Leonelli also asserted that data isn’t a perfect reflection of the world, which interestingly aligned closely with a part of Dr. Sandra González-Bailón’s recent talk, in which González-Bailón discussed a futuristic novel in which everything is archived in a global repository — when data is omitted, the only remaining option is to correct reality. Clearly, the exact opposite is true in real life — this anecdote humorously exposed how far off some data can be from reconstructing the world. However, Dr. Leonelli advocates for a more thorough system of data infrastructure, much like a large-scale archive for digital information. She emphasized that preserving physical objects is often planned for hundreds of years into the future, whereas it’s difficult to consistently preserve data for a mere ten years, due to the speed of progress in computing. This infrastructure would leave data accessible, with systematic formats and file sizes, as well as relevant metadata. Information about how the data was collected is important as well, especially when human decisions are a part of how the data were constructed, such as in previous seminar speaker Dr. Ted Underwood’s work, wherein some genres were determined by a group of researchers reading the texts.
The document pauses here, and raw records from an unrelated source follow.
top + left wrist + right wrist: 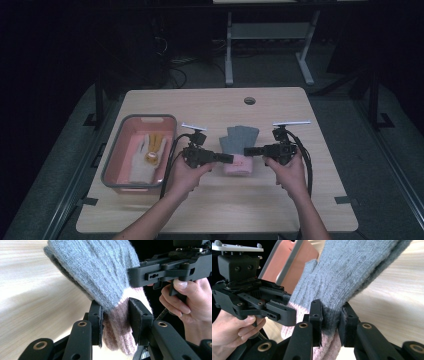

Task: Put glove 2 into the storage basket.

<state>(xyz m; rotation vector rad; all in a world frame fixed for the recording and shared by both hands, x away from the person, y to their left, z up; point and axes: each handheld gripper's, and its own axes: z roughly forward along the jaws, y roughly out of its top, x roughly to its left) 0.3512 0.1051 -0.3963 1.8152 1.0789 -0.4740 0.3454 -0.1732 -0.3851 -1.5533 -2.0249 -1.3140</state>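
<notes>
Gripping a grey glove [239, 145] by its pink cuff from both sides near the table's [280, 210] middle, left gripper [227, 158] and right gripper [248, 151] each with jaws clamped on the knit, held clear of the wood in both gripper views. Lying farther left, by the table's left edge, a pink bin [120, 145] holding a white glove [145, 157] with yellow fingers. Sitting near the far edge, a round cable hole [249, 100].

left gripper [115, 320] clamps glove [100, 275] pink cuff | right gripper [170, 271] beside | table [30, 302]
</notes>
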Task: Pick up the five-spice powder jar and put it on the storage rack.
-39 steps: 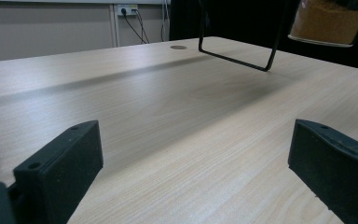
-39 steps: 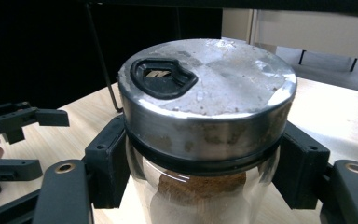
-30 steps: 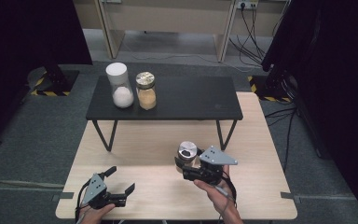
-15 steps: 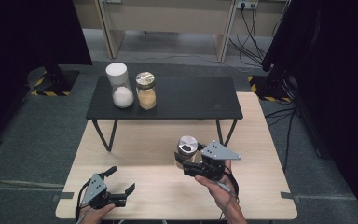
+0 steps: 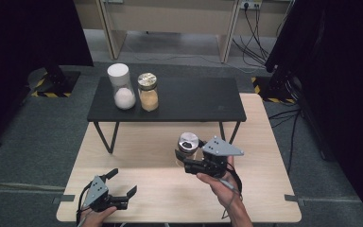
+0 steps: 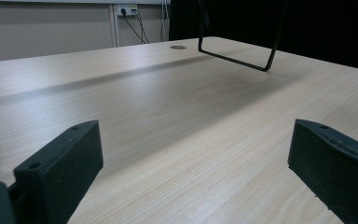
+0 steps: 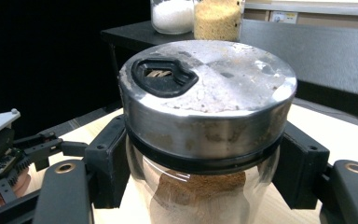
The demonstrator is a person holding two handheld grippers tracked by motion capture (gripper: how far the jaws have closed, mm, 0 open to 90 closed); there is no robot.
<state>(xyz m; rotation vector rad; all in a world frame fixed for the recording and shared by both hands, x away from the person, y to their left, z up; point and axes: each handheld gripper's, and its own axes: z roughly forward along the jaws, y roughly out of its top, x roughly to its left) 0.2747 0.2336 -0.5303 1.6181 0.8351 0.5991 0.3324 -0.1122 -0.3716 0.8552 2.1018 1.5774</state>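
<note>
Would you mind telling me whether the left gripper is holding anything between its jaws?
No, the left gripper has its jaws wide apart, with the bare wooden table showing between them.

A clear glass jar [image 7: 205, 154] with a scuffed metal lid, holding brown powder, stood upright at frame centre.

No readable text, label, brand or number anywhere: none on the metal lid [image 7: 207, 79] of the glass jar [image 7: 200, 196], none on the two jars [image 5: 148, 91] behind it on the black table [image 5: 194, 101], none on the worktop [image 6: 177, 116].
</note>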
As examples of this infrastructure, Leonelli cited a multiyear project entitled GARDIAN, which aims to combine information from across the field of crop science into one widely accessible database. While that example has been successful, it’s just as easy for infrastructure projects to fail — a 2011 project, the Cancer Biomedical Informatics Grid (caBIG), was designed with computational and structural requirements in mind, but with less emphasis on the needs of stakeholders, including researchers themselves. This project was scaled back significantly and lost funding due to concerns about effectiveness. Clearly, creating a viable system for long term data storage and use is a difficult task. Further, many of the platforms and file formats used to store data today are rendered obsolete in only a few years, which tends to require substantial long-term funding to maintain a usable resource.
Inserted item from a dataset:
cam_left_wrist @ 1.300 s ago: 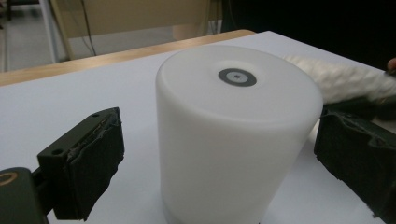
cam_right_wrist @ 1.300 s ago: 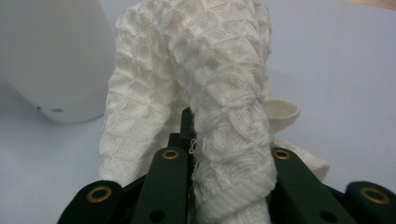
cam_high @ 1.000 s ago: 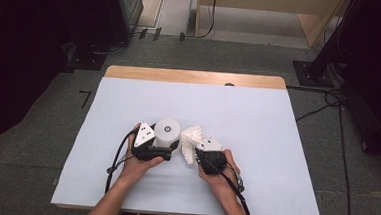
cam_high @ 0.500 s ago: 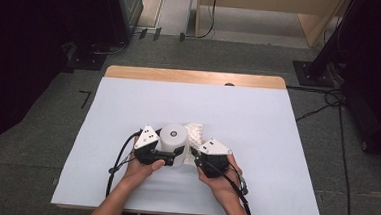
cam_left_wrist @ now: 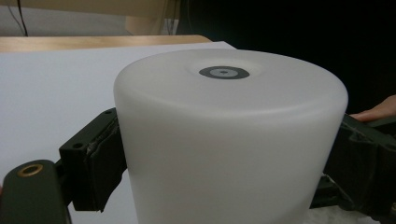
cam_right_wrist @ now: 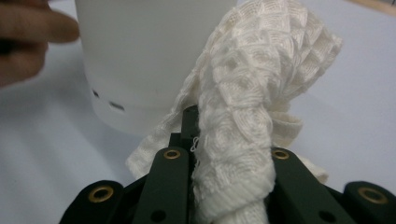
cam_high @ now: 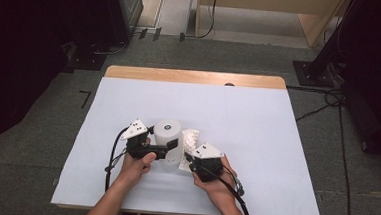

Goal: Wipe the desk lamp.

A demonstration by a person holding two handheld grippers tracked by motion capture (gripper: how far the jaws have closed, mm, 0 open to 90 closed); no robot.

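While it stands upright near the table's (cam_high: pixel 277 123) front edge, the white, smooth cylinder (cam_high: pixel 166 136) with a dark top disc sits clamped in the left gripper (cam_high: pixel 168 148); right gripper (cam_high: pixel 190 155) pinches a waffle-weave cloth (cam_high: pixel 190 140) beside it.

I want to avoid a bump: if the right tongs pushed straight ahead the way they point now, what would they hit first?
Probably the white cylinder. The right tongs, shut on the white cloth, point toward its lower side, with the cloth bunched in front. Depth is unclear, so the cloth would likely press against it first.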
When asked about implications on training, Dr. Leonelli first explained that no one can be expected to master all disciplines and their data needs — it’s important to know when to seek out an expert outside of your field, and what such an expert can help you with. She also suggests instituting a class in data ethics and governance required for any field that works with data, as well as brief internships in the field to see what this looks like in a professional setting.
Dr. Leonelli’s talk was enlightening for anyone who is a user, curator, or even subject of data — it encouraged listeners to think about who owns data in an age when information is ubiquitous, and how one might prepare for futures that today’s researchers have yet to imagine, by building lasting infrastructure.